The University of New Hampshire will host philosophy scholars for a four-week seminar that aims to better understand how human knowledge operates and how our minds work in relation to the world.
The seminar is funded through a prestigious grant from the National Endowment for the Humanities (NEH). The award is one of 218 announced recently by NEH, totaling $43.1 million in support for humanities projects across the country. Only 10 grants were awarded in the category of summer seminars and institutes for college and university teachers.
To be held summer 2019 in Durham, the UNH seminar will explore philosophical responses to empiricism in Kant, Hegel and American philosopher Wilfrid Sellars.
“It’s a tremendous honor to receive one of these NEH awards,” says project co-director Willem deVries, professor of philosophy in the College of Liberal Arts at UNH. “Summer seminars like ours have a lasting impact on the participants and the profession, so it speaks to the quality of UNH’s program to get an award like this. Our program will also have a bit of an international spin, because James O’Shea (project co-director and professor of philosophy) teaches at University College Dublin. Indeed, we hope to be able to take UNH to Europe in 2020 with another seminar for European scholars.”
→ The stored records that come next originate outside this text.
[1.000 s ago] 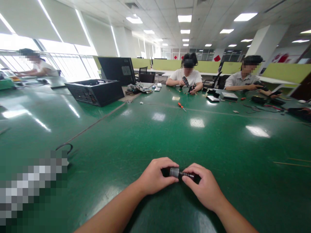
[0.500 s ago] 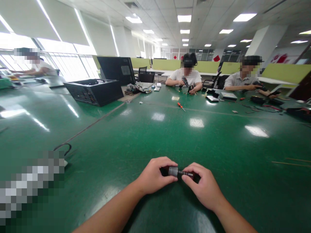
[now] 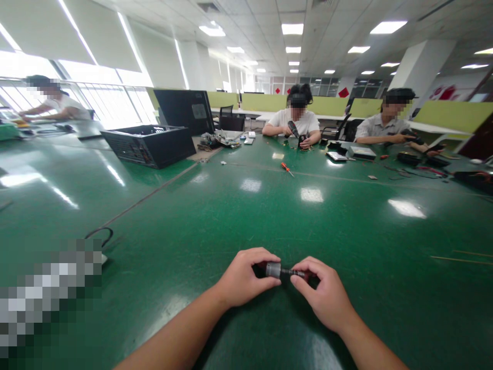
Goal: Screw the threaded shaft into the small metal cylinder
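Left hand (image 3: 243, 280) pinches a grey cylinder (image 3: 273, 270) at its three o'clock, a dark ridged shaft (image 3: 297, 273) extends from that cylinder toward three o'clock, and the right hand (image 3: 325, 292), apart from the left, clasps the shaft at its own ten o'clock.

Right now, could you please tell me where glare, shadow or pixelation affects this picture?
In the head view, ceiling lights glare off the green tabletop; windows at left wash out; shadow darkens the surface near the grey cylinder in the left fingers; an item at lower left is pixelated.
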Demonstrator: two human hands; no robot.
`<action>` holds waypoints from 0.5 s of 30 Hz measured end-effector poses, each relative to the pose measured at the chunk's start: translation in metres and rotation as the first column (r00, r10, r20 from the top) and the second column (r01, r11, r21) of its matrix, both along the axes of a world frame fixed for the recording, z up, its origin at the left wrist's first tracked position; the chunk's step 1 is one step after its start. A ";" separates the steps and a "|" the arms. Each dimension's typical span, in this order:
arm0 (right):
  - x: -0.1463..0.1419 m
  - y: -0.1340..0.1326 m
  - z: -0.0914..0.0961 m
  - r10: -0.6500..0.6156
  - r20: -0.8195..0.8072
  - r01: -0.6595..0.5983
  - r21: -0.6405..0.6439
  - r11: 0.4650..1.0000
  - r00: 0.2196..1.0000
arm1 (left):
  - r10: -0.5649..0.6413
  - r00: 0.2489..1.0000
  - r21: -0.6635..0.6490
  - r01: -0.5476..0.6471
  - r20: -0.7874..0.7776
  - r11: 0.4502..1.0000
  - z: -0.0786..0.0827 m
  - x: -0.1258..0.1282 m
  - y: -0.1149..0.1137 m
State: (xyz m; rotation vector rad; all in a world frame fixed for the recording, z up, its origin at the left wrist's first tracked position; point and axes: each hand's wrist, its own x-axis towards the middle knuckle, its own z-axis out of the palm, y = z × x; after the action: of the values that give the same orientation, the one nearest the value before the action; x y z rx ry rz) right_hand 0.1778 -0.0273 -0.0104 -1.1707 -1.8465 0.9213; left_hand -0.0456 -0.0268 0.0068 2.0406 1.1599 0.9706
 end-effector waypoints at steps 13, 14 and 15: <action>0.001 0.001 -0.001 -0.055 -0.093 0.056 0.008 0.998 0.994 | 0.038 0.999 -0.024 -0.038 0.012 0.999 0.004 0.001 0.000; 0.002 0.001 -0.002 -0.058 -0.096 0.059 0.009 0.998 0.994 | 0.043 0.999 -0.027 -0.043 0.012 0.999 0.005 0.001 0.000; 0.003 0.002 -0.003 -0.061 -0.104 0.062 0.006 0.998 0.993 | 0.050 0.999 -0.031 -0.050 0.013 0.998 0.005 0.001 -0.001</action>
State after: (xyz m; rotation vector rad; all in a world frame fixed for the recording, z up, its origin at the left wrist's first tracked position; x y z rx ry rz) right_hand 0.1805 -0.0255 -0.0135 -1.1456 -1.7208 0.9206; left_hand -0.0446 -0.0275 0.0122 1.9868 1.2164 0.9835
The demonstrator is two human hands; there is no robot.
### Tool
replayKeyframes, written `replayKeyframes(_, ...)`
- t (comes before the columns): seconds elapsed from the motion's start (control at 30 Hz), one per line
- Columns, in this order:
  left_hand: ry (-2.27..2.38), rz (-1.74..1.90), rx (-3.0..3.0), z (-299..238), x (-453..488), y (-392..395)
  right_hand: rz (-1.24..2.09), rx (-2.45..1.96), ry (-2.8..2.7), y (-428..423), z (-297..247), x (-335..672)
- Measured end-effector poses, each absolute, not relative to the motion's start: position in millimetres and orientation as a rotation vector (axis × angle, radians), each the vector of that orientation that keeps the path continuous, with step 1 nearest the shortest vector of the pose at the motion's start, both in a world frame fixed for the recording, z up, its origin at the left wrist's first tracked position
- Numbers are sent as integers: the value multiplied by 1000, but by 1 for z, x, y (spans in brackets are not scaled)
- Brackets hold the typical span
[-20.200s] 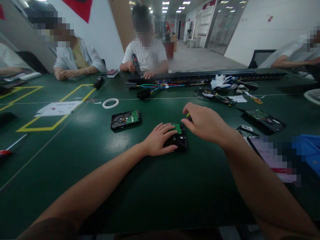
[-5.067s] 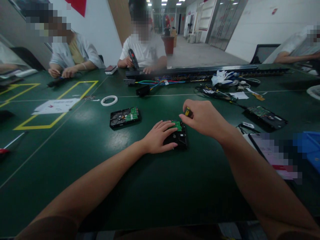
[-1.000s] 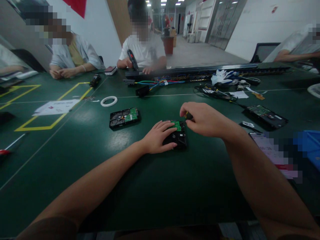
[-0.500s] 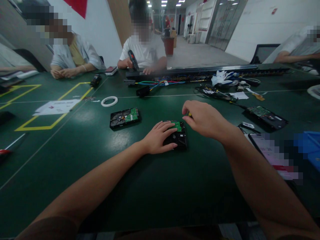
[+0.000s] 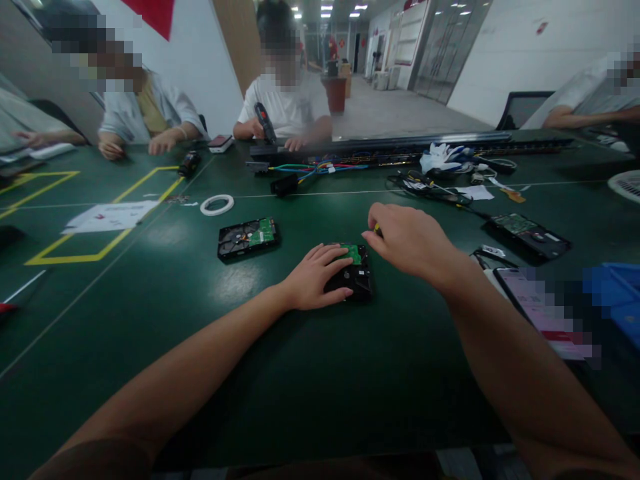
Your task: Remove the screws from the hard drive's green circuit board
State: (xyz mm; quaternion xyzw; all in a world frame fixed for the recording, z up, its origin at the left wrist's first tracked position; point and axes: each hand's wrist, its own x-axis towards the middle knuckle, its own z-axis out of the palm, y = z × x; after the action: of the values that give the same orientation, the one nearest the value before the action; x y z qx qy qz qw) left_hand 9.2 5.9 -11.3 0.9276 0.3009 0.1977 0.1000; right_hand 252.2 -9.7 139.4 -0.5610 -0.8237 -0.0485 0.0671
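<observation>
A hard drive with a green circuit board lies on the table, partly covered by my left hand. That hand is laid flat across the drive, fingers spread, the thumb along its near side. Just beyond the drive's right far corner, my right hand is curled closed around a small yellow-and-black tool. Only a bit of the tool shows between thumb and fingers; its tip is hidden. To the left sits a second hard drive, board side up. A third hard drive rests at the right.
A white tape ring, paper sheets and a screwdriver are on the left. Cables, gloves and long black rails lie across the back. A phone and blue bin stand right. Co-workers sit opposite.
My hands keep nearly the same place and pose, the right hand turning only slightly. At the far left, a co-worker's hands have moved apart. The view has shifted a little.
</observation>
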Motion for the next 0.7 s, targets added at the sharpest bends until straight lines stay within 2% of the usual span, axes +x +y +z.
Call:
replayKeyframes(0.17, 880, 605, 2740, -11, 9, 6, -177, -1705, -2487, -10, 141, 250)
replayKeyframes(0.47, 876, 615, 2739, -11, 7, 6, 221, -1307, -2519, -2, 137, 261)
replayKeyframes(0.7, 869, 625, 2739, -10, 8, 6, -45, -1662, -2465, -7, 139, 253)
The focus of the 2019 seminar will be on Sellars (1912-1989) and his tussles with empiricism, the idea that all knowledge and meaning arise solely from experience. Sellars’ attempt to develop a more adequate empiricism was profound and set the stage for philosophic debates that persist today, according to deVries. Moreover, his philosophic framework has been the basis of an explosion of scholarship in recent years.
“We’re going to be looking into questions concerning the structure, reach and methods of human knowledge, known as epistemology. We’ll also be looking at the fundamental metaphysics of mind: how do minds relate to the material world around us? Empiricists do not, traditionally, have a strong story to tell about the mind-matter relation. We’ll be exploring a line of thought that stems from Kant through Hegel to Sellars that makes normativity — that is, something like rule-following — a central pillar of what it is to have a mind” says deVries.
Both deVries and O'Shea have written books on Sellars’ philosophy, edited anthologies drawn from conferences devoted to his work, and published essays dealing with Sellars and with aspects of German Idealism, including monographs on Kant and Hegel.
Created in 1965 as an independent federal agency, the NEH supports research and learning in history, literature, philosophy, and other areas of the humanities by funding selected, peer-reviewed proposals from around the nation. Additional information about the NEH and its grant programs is available at: www.neh.gov.